OMIA:000151-9913 : Brachyspina in Bos taurus (taurine cattle) |
Categories: Mortality / aging (incl. embryonic lethal)
Links to possible relevant human trait(s) and/or gene(s) in OMIM: 609053 (trait) , 611360 (gene)
Mendelian trait/disorder: yes
Mode of inheritance: Autosomal recessive
Disease-related: yes
Key variant known: yes
Year key variant first reported: 2012
Species-specific name: Haplotype HH0
Species-specific symbol: HH0
Mapping: In the course of their large-scale study of BovineSNP50 BeadChip haplotypes that are common but never homozygous, VanRaden et al. (2011) mapped this disorder to BTA21 at 20-25Mb (UMD 3.0 genome assembly). Genotyping six affected Holstein-Friesian calves and 15 normal H-F controls with a custom-made 50K bovine SNP chip, followed by autozygosity mapping, enabled Charlier et al. (2012) to map this disorder to a 2.46Mb region of chromosome BTA21, which contains 56 annotated genes. Fritz et al. (2013) confirmed the existence and location of this deleterious haplotype. By genotyping each of 7,937 Nordic Holstein bulls with the BovineSNP50 BeadChip, yielding 36,387 informative autosomal SNPs, and then searching for 25-marker haplotypes that never occur as a homozygote where the minimum expectation is 6 occurrences, Sahana et al. (2013) "identified 17 homozygote deficient haplotypes which could be loosely clustered into eight genomic regions harboring possible recessive lethal alleles". One of the eight regions (marked by haplotypes 21-276, 21-301 and 21-326) seems to coincide with Brachyspina.

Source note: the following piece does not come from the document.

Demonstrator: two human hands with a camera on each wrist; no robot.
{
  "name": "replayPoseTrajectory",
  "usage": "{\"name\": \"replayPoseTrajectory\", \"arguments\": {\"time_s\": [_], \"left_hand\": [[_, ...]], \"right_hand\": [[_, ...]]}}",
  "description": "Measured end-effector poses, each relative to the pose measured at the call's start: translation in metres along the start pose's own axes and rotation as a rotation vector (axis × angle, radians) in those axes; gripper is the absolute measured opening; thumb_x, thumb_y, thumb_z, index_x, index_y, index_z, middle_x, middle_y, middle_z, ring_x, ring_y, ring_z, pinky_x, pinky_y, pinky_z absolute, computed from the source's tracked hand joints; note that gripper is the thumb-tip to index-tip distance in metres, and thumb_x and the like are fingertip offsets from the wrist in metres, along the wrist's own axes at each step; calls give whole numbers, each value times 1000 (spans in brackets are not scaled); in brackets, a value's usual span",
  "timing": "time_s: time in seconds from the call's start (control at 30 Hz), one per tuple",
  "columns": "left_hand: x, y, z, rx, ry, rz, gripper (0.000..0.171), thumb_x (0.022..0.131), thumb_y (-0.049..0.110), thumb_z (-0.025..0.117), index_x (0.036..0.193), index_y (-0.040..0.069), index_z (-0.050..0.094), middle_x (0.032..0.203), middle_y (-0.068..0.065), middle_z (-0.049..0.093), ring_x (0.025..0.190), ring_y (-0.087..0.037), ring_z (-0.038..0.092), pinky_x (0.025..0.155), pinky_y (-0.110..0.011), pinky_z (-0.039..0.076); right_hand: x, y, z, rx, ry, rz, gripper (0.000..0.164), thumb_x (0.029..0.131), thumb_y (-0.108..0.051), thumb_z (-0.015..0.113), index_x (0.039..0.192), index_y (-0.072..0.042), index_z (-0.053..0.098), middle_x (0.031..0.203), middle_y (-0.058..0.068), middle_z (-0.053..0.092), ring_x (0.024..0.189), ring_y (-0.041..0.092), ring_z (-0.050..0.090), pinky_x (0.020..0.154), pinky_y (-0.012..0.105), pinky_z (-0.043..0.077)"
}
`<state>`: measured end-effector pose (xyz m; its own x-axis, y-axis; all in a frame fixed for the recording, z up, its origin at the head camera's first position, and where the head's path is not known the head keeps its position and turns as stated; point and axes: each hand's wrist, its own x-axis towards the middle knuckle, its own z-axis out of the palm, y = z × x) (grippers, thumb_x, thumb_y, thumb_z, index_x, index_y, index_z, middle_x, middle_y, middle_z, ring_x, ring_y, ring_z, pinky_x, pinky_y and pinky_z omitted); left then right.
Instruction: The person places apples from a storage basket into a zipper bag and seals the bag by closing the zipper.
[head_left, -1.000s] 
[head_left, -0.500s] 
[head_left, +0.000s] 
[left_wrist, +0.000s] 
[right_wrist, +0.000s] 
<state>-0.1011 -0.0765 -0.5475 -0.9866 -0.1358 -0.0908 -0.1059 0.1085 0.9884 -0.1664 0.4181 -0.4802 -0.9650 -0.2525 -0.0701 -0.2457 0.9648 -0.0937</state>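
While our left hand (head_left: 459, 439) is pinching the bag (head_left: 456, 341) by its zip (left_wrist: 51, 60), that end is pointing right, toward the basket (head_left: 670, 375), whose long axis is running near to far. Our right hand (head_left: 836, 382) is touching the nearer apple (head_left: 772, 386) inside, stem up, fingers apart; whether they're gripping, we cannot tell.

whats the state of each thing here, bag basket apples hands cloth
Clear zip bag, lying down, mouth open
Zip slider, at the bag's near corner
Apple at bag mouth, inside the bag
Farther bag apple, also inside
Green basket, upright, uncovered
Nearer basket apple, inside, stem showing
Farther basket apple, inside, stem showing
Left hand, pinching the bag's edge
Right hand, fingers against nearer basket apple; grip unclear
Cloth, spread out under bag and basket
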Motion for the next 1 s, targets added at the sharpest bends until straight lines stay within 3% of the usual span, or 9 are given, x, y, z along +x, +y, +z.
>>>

Molecular basis: Using mate-pair libraries from one affected and three controls, Charlier et al. (2012) obtained around 3.4Gb of sequence from each animal. Comparison of sequence in the candidate BTA21 region "revealed a 3.3 Kb deletion removing exons 25–27 of the 37 composing the FANCI (Fanconi anemia complementation-group I) gene". Noting that the carrier frequency is far too high (up to 7.4%) to be consistent with a relatively rare autosomal recessive disorder, Charlier et al. (2012) also showed that a large proportion of affected calves die in utero. Thus this causal mutation also contributes to natural abortions and hence to reduced fertility.
Clinical features: As summarised by Charlier et al. (2012), "Affected animals are characterized by severely reduced body weight, growth retardation, extensive vertebral malformations causing a significant shortening of the spine (brachyspina) and long and slender limbs. In addition, affected calves exhibit inferior brachygnatism (i.e. uneven alignment of the upper and lower teeth), as well as malformation of the inner organs, in particular the heart, kidneys and gonads."
Breed:
Holstein (black and white) (Cattle) (VBO_0000237).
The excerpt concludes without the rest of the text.